Work order.
Using the listing below, copy exactly the lines from the one containing "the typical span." to the one containing "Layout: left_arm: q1", both lines included, and no others.
(Provided material begins)
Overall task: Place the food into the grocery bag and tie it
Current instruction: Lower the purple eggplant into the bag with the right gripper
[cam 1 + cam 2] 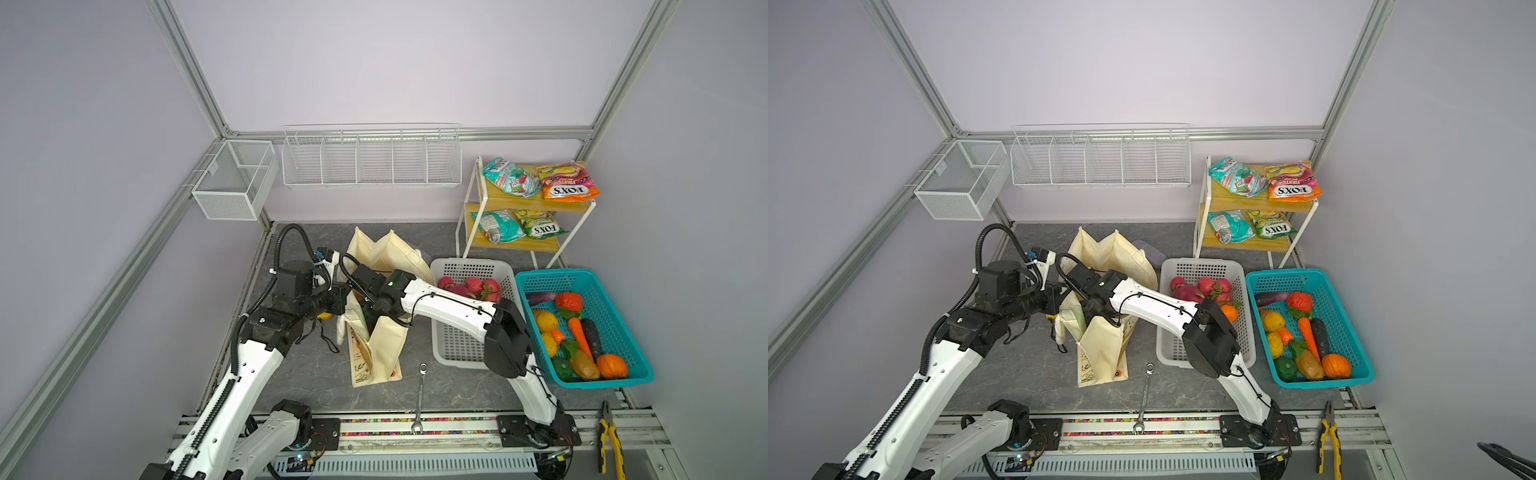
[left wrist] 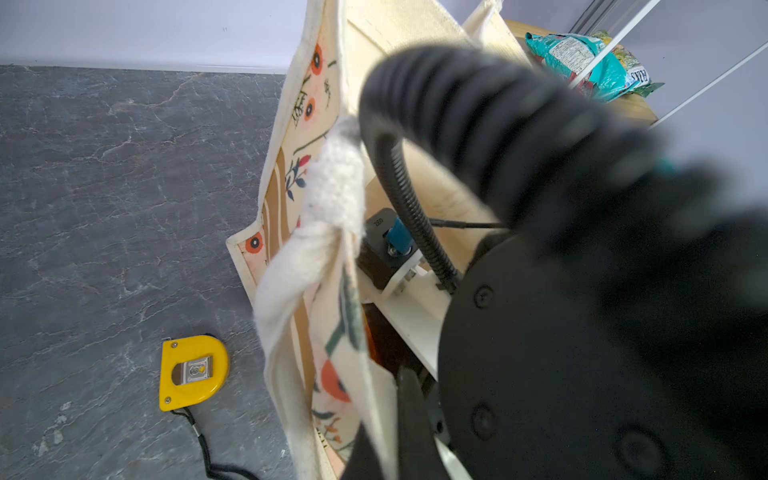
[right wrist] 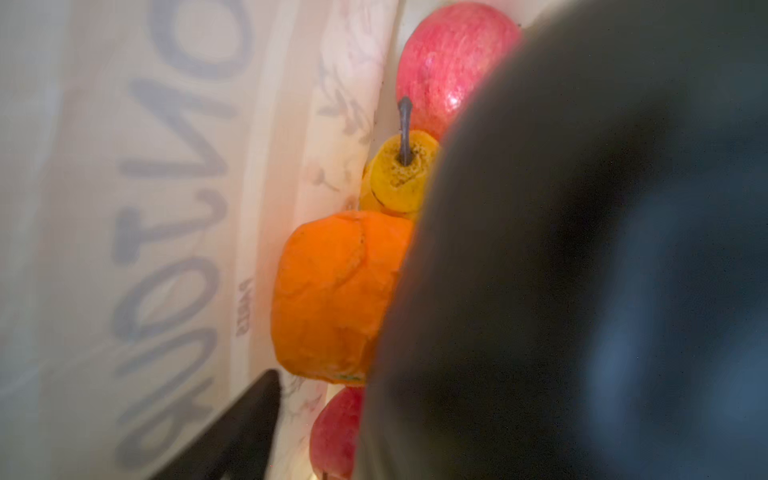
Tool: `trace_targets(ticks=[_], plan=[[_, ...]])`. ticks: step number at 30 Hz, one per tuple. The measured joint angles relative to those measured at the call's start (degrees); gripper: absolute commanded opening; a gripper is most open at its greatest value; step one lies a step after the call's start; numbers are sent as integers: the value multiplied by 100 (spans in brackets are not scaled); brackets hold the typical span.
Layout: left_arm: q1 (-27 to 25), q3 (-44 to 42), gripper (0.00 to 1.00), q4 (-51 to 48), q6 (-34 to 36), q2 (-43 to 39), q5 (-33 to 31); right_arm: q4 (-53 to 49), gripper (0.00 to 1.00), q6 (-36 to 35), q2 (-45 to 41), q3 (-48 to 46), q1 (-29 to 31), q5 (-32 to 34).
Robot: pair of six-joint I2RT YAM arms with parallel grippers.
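Rim of the grocery bag (image 2: 291,137) sits clamped in left hand (image 2: 384,432); right hand (image 1: 368,318) gapes open inside.

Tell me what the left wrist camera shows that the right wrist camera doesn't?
Only the left wrist view shows the grey table, a yellow tape measure, the white rope handle and a teal snack packet. Only the right wrist view shows fruit inside: two red apples, an orange and a yellow fruit. Both show the grocery bag.

The right arm (image 1: 440,301) crowds the open grocery bag (image 1: 386,345).
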Motion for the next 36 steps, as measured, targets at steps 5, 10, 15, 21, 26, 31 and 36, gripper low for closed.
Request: trace_targets(ticks=[5, 10, 15, 21, 26, 31, 36], plan=[[0, 0, 0, 7, 0, 0, -2, -68, 88, -2, 0, 131, 0, 81], [0, 0, 0, 31, 0, -4, -2, -181, 88, -11, -2, 315, 0, 227], [0, 0, 0, 31, 0, -7, 0, -291, 88, -63, -26, 376, 0, 409], [0, 0, 0, 42, 2, -9, 4, -601, 88, -229, -317, 643, 0, 866], [0, 0, 0, 39, 2, -4, -2, -667, 88, -382, -890, 824, 7, 1198], [0, 0, 0, 46, 2, 35, -2, -608, 88, -496, -1770, 739, 39, 1668], [0, 0, 0, 66, 2, 57, -2, -216, 88, -553, -3036, -249, 42, 2354]])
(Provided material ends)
Answer below.
Tool: `trace_targets(ticks=[_], plan=[[_, ...]])`. ticks: step number at 30 Hz, one per tuple. The measured joint angles relative to those measured at the call's start (degrees); gripper: absolute commanded opening; a gripper is most open at its greatest value; step one lies a step after the call's start; numbers are sent as integers: the value multiplied by 100 (spans in brackets are not scaled); brackets hold the typical span.
Layout: left_arm: q1 (-27 to 25), q3 (-44 to 42), gripper (0.00 to 1.00), q4 (-51 to 48), q6 (-34 to 36), q2 (-43 to 39), q5 (-33 to 31); right_arm: q4 (-53 to 49), gripper (0.00 to 1.00), q6 (-36 to 35), q2 (-45 to 41), q3 (-48 to 46), q1 (-29 to 31), q5 (-32 to 34).

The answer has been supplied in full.